The incoming 116th Congress will contain not only the highest ever number of women, but also a record number of women veterans. As they consider what issues to take on, expanding reproductive health care access for women veterans should be a priority: currently, women veterans do not receive equitable care on multiple fronts. Increasing their coverage goes beyond symbolic moves to change VA’s motto by providing tangible benefits.

There are three key areas requiring Congressional attention: in vitro fertilization (IVF), contraception, and abortion.

IVF – Infertility affects roughly 12 percent of married women, but VA’s medical benefits package specifically excludes provision of in vitro fertilization. Overriding this VA regulation, in 2016, Congress authorized VA to cover assisted reproductive technology for veterans and their spouses solely when a service-connected disability caused the infertility. As written and implemented, this authorization does not cover unmarried veterans, same-sex couples or veterans who are experiencing infertility for other reasons – including, for example, women who delayed pregnancy during military service due to previous policies that did not adequately support parenthood.{mosads}

VA has previously expressed concern about the projected cost related to expanding IVF coverage, which could be reduced by following Quebec’s lead and requiring single-embryo transfer in most cases, thus dramatically reducing the number of expensive and dangerous multiple births.

Contraception – The Affordable Care Act required private health plans to cover contraceptives with no out-of-pocket costs. It also considered VA health care “minimum essential coverage” and did not make any significant changes to VA health benefits or out-of-pocket costs. Accordingly, VA can – and does – still charge many women veterans copayments for birth control.

Access to affordable contraceptives is an essential component of comprehensive health care for women, and since VA patients tend to be sicker and poorer than non-veteran patients, making women veterans pay a copay that other women are not required to pay is particularly galling.

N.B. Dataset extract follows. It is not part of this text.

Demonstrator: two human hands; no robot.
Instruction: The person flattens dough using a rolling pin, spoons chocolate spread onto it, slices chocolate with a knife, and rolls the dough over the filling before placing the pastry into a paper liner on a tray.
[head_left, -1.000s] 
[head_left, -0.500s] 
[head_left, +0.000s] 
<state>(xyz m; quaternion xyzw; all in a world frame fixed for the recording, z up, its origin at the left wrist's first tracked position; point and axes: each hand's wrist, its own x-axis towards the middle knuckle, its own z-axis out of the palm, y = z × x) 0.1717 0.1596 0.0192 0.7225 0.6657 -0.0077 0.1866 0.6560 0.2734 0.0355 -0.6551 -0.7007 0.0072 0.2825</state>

Abortion – The Hyde Amendment blocks federal funds from being used to pay for abortions except in cases of rape, incest, or life endangerment of the mother. Historically, some federal agencies have chosen to enforce an even stricter ban: until the Shaheen Amendment expanding coverage to victims of rape and incest was signed into law in 2013, for example, DOD only covered abortions when a pregnant woman’s life was at risk.

VA’s medical benefits package goes even beyond this, excluding abortions and abortion counseling with no exemptions.

This means women veterans do not get comparable abortion coverage to other women receiving health care through the federal government, such as the Indian Health Service, Medicare, TRICARE, the Peace Corps, Federal Employees Health Benefits Program, or even women in federal prisons.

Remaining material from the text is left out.